Читать книгу Medea - Kerry Greenwood - Страница 20
NAUPLIOS
ОглавлениеI thought often of the young centaur woman in the next year, though I did not see her. I might have gone wandering to the other side of the mountain, where the women lived, despite the danger of death if I was caught, for my heart was greatly inclined toward her, but I had no leisure. Jason and I were worked hard by our master.
Cheiron kept us at his side, trying to instil precepts of government and all his wisdom into our heads, so that we would not forget when we left.

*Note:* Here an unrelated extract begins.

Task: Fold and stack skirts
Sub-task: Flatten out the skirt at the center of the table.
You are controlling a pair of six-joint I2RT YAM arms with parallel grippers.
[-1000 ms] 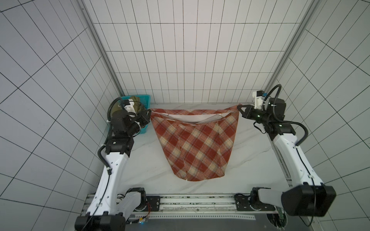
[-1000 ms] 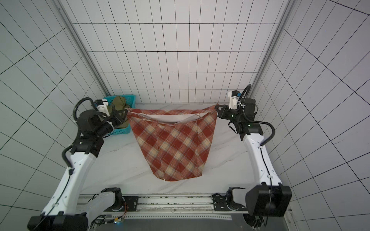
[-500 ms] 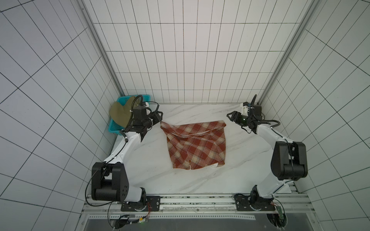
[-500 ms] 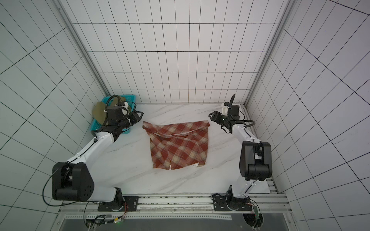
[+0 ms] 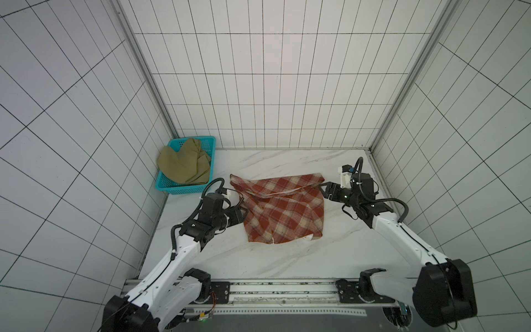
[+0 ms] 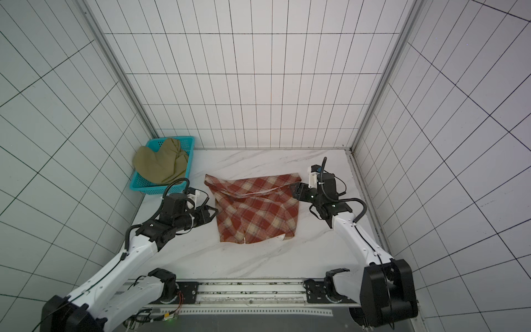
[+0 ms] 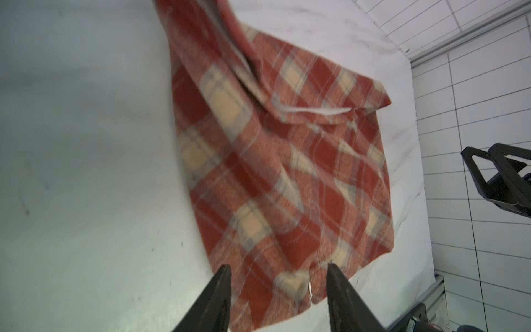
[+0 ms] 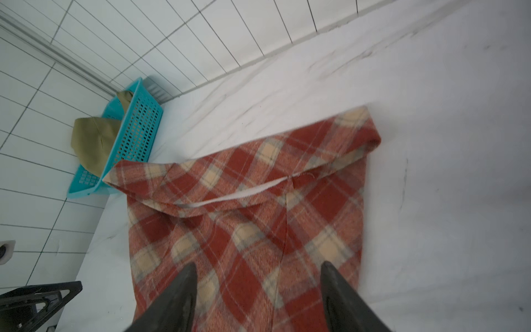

For when Jason, son of Aison, was fifteen, he would descend the mountain and try and regain his kingdom.
'Pelias, brother of your father, is a proud and cunning man,' he instructed as we sat close around a horse-dung fire, shivering in the chill winds. 'You are too honest, young prince of Iolkos.'
'How can I be too honest, Master?' asked my lord. His eyes looked blue in the cooling darkness.
'Is not Herakles the greatest hero? Yet he has cunning. You must try to acquire it, Jason, and not die untimely, your quest unaccomplished. Men cling to power, so will Pelia. Men cling more closely to power which is stolen and majesty which is usurped. Use great formality with your uncle, boy. Show me your obeisance.'
Jason got up and made a graceful, sweeping bow, flourishing his goatskin rug like a cloak. Cheiron grunted in approval.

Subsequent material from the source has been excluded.